I spent the last week siding a house. Not my house, or someone I know, but a woman in New Orleans I met for just a few minutes in passing. It’s fascinating to me the way that God reveals himself when you step outside of your comfort zone and do something that you never would’ve pictured yourself doing. Like siding a house. 

My job for the most part is sitting at a desk. I get to be creative and I get to be organized, but rarely does my job entail anything more physical than typing or thinking. That’s a large part of why the Habitat trip to New Orleans was so appealing to me. It often takes getting out of one’s comfort zone and doing something completely out of the norm to make more room for God to show up.

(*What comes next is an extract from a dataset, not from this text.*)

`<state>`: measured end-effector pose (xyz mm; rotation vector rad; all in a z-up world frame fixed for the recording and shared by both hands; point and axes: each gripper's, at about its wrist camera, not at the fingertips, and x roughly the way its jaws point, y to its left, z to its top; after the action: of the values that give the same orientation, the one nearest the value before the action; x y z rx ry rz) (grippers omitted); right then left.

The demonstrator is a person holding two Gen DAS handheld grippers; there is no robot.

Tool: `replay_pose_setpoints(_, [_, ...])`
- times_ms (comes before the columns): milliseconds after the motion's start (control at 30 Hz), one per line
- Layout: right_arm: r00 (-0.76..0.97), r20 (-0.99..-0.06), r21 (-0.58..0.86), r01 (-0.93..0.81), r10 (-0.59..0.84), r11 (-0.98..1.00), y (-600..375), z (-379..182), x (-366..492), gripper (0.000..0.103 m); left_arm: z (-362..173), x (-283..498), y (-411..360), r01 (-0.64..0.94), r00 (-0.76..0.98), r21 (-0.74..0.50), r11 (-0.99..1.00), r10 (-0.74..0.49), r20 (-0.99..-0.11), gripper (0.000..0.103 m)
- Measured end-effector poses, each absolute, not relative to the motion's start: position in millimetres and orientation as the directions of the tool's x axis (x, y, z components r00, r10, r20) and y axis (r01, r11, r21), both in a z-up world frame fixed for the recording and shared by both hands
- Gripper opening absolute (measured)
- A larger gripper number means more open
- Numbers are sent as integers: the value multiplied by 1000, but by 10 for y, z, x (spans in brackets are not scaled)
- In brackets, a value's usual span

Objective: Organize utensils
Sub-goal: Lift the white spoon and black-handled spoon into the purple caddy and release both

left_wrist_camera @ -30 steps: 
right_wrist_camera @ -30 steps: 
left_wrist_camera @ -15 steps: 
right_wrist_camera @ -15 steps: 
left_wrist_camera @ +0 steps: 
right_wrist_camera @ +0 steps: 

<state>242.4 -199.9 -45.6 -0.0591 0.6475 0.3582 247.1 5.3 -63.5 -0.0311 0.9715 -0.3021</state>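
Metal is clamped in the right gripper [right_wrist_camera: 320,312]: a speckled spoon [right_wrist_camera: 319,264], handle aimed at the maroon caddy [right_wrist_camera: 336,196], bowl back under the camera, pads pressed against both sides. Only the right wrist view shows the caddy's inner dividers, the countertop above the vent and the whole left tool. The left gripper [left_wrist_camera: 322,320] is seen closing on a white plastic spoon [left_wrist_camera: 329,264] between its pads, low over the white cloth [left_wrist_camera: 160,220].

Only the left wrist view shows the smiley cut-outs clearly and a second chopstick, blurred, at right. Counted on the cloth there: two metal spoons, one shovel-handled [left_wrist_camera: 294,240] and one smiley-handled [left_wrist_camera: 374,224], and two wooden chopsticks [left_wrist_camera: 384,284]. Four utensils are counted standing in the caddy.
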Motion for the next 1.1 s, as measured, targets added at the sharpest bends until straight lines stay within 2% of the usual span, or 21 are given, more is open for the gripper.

Somewhere in the last few years, due to life circumstances and my own shortcomings, I’ve allowed myself to become such a muted version of the person I was created to be. If I didn’t know the person well that I was spending time with, I felt like in every conversation I was shrouded in gray. It was such a slow change, I didn’t notice it until I found myself uncomfortable in most social situations. I knew that I was missing out on life connections that could be incredible, but I couldn’t find a way to shake it. I felt myself shying away from speaking up, and I would leave conversations knowing that the other person knew nothing more of me than I was “nice.” As someone who strives to be transparent, and vulnerable even when it’s hard and I hate it, and embraces who I am, all the quirky traits that make me- me, this felt like a failure.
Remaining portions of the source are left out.